Among the entries below, find the line with "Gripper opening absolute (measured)", then quote it and each following line up to and including the line with "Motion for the", and nothing else.

◆ ◆ ◆

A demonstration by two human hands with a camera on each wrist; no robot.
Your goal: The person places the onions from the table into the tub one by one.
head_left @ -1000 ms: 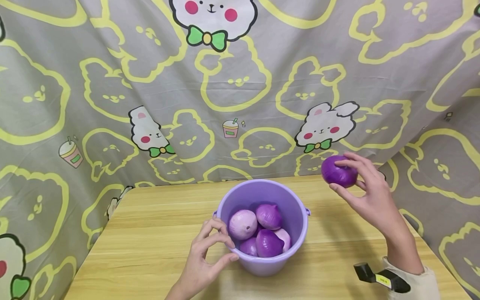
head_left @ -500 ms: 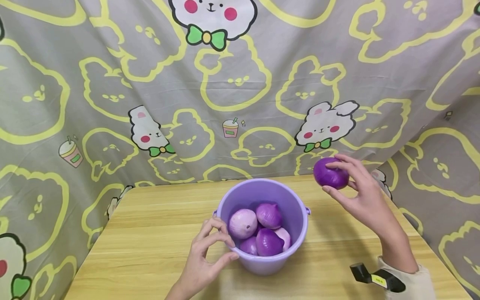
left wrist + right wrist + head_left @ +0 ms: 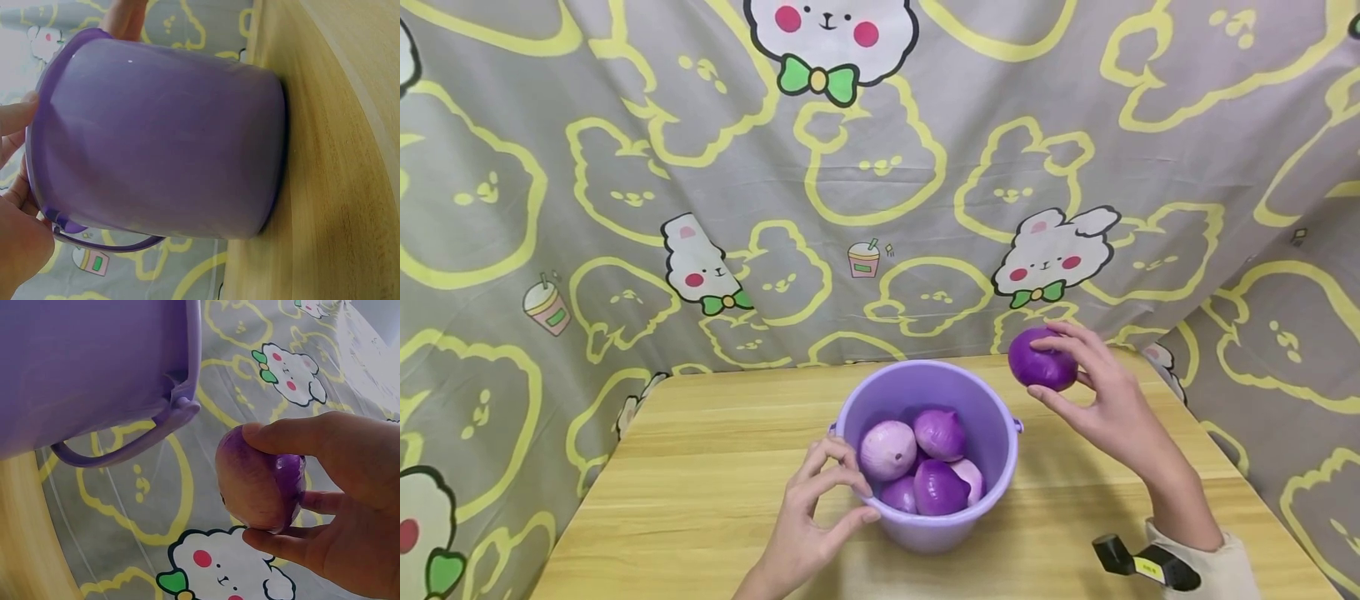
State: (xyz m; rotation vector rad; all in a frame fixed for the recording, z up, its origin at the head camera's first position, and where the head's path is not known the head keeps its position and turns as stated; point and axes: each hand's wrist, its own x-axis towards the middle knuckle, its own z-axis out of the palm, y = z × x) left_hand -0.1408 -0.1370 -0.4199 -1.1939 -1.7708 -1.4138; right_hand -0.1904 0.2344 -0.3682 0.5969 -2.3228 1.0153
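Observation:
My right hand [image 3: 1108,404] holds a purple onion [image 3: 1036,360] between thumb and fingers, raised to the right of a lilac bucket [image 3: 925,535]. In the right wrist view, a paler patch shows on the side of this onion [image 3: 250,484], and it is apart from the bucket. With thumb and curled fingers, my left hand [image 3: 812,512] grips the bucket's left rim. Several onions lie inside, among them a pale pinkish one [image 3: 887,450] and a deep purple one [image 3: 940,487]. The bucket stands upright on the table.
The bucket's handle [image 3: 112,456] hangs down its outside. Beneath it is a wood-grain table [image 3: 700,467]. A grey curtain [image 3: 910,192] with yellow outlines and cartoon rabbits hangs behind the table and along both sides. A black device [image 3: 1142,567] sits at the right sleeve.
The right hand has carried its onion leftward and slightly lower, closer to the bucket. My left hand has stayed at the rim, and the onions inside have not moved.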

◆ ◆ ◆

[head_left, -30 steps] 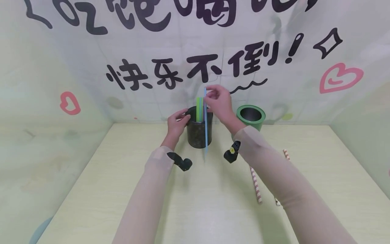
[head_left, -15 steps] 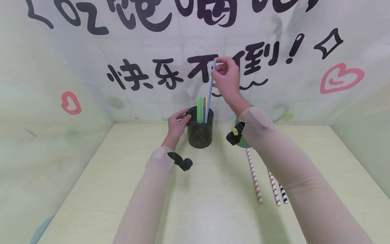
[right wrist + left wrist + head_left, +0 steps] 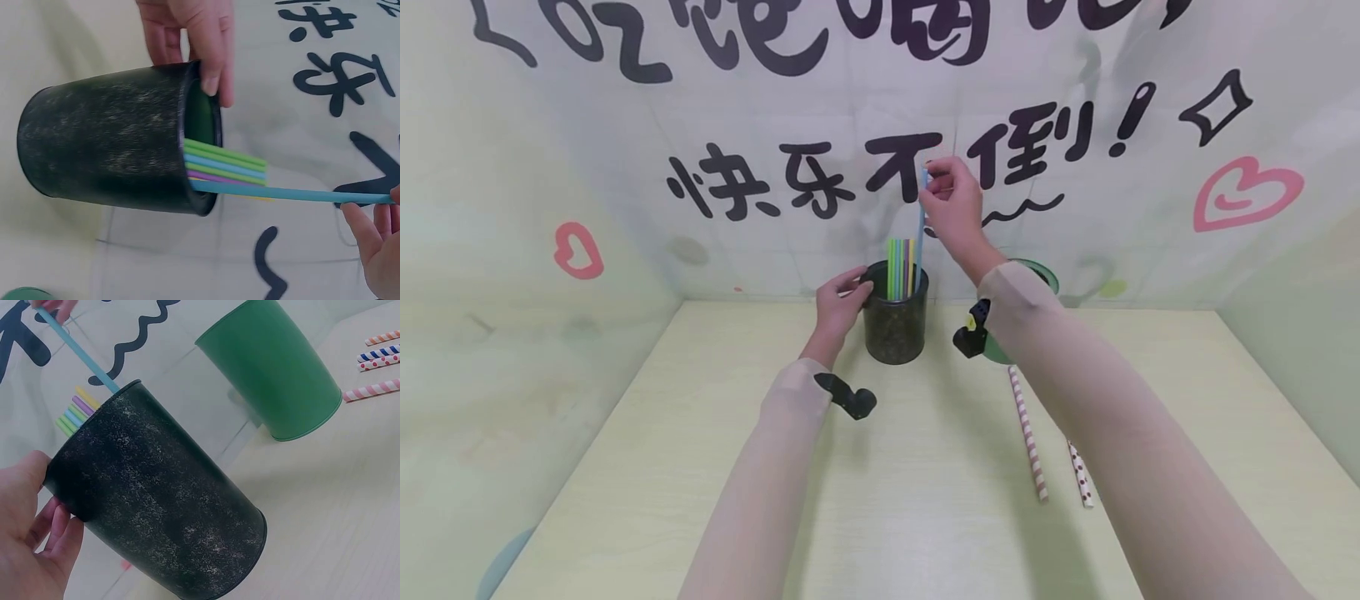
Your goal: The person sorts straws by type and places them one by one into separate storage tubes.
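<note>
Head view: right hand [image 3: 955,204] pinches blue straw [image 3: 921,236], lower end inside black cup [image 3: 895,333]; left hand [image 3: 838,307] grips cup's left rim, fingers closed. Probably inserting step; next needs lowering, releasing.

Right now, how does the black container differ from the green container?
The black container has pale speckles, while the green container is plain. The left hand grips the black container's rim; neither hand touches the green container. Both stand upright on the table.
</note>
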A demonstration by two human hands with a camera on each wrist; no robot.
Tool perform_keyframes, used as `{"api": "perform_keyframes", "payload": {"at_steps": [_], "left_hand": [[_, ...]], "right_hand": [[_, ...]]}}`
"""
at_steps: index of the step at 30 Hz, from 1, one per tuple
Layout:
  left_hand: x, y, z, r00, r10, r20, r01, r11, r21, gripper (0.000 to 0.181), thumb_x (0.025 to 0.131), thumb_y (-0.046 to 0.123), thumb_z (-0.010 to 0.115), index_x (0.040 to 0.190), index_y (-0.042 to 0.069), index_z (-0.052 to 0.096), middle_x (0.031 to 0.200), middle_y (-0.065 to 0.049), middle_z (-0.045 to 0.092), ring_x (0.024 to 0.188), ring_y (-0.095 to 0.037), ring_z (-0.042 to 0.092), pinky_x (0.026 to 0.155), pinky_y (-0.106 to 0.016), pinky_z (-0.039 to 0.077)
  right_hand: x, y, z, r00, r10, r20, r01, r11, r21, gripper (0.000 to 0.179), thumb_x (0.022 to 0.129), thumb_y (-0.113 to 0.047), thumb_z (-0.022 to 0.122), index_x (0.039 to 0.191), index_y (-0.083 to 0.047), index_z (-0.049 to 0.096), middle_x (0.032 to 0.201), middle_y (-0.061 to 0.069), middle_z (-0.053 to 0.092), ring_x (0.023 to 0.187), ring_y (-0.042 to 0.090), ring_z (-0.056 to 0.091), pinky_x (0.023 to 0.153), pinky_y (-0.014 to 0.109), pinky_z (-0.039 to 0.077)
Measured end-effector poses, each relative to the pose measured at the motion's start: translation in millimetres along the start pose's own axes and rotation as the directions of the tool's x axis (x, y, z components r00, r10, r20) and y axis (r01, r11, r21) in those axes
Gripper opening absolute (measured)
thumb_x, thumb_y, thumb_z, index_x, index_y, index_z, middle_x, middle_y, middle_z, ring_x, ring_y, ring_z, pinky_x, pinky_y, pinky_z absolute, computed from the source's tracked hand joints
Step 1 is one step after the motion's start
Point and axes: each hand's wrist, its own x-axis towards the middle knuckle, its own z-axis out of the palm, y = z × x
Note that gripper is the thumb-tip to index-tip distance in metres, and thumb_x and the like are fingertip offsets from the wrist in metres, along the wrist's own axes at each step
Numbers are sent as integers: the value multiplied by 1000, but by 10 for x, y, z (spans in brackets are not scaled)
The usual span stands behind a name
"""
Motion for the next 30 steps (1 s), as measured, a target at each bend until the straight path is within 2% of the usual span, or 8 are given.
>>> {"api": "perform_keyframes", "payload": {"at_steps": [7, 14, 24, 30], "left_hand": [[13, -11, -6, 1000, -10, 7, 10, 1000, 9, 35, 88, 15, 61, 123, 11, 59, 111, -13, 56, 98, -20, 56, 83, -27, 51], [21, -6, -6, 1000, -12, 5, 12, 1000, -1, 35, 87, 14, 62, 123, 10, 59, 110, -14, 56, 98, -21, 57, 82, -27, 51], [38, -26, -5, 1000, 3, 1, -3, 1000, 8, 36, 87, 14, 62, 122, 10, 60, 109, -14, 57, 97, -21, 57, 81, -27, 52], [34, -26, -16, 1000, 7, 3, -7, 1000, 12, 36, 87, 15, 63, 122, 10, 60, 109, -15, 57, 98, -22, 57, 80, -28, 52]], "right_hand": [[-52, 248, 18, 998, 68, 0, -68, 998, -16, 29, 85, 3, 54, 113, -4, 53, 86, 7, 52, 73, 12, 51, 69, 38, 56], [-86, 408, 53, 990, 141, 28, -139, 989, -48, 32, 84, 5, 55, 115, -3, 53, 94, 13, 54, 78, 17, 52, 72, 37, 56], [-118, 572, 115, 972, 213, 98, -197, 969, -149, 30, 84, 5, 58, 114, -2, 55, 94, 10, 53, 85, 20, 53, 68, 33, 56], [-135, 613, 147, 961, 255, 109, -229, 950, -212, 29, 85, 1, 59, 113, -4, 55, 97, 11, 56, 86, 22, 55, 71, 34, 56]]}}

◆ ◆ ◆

• _Problem solution_:
Gripper opening absolute (measured)
thumb_x, thumb_y, thumb_z, index_x, index_y, index_z, middle_x, middle_y, middle_z, ring_x, ring_y, ring_z, pinky_x, pinky_y, pinky_z absolute, computed from the source's tracked hand joints
Step 1 is one step after the motion's start
Point and axes: each hand's wrist, its own x-axis towards the middle knuckle, its own z-axis out of the palm, y = z × x
Note that gripper is the thumb-tip to index-tip distance in metres, and thumb_x and the like are fingertip offsets from the wrist in metres, along the wrist's own axes at each step
Numbers are sent as integers: the value multiplied by 1000, but by 10 for x, y, z (spans in brackets are not scaled)
The usual span stands behind a name
"""
Motion for the next 30 steps (1 s), as measured, a target at each bend until the straight path is within 2% of the usual span, or 8 are given.

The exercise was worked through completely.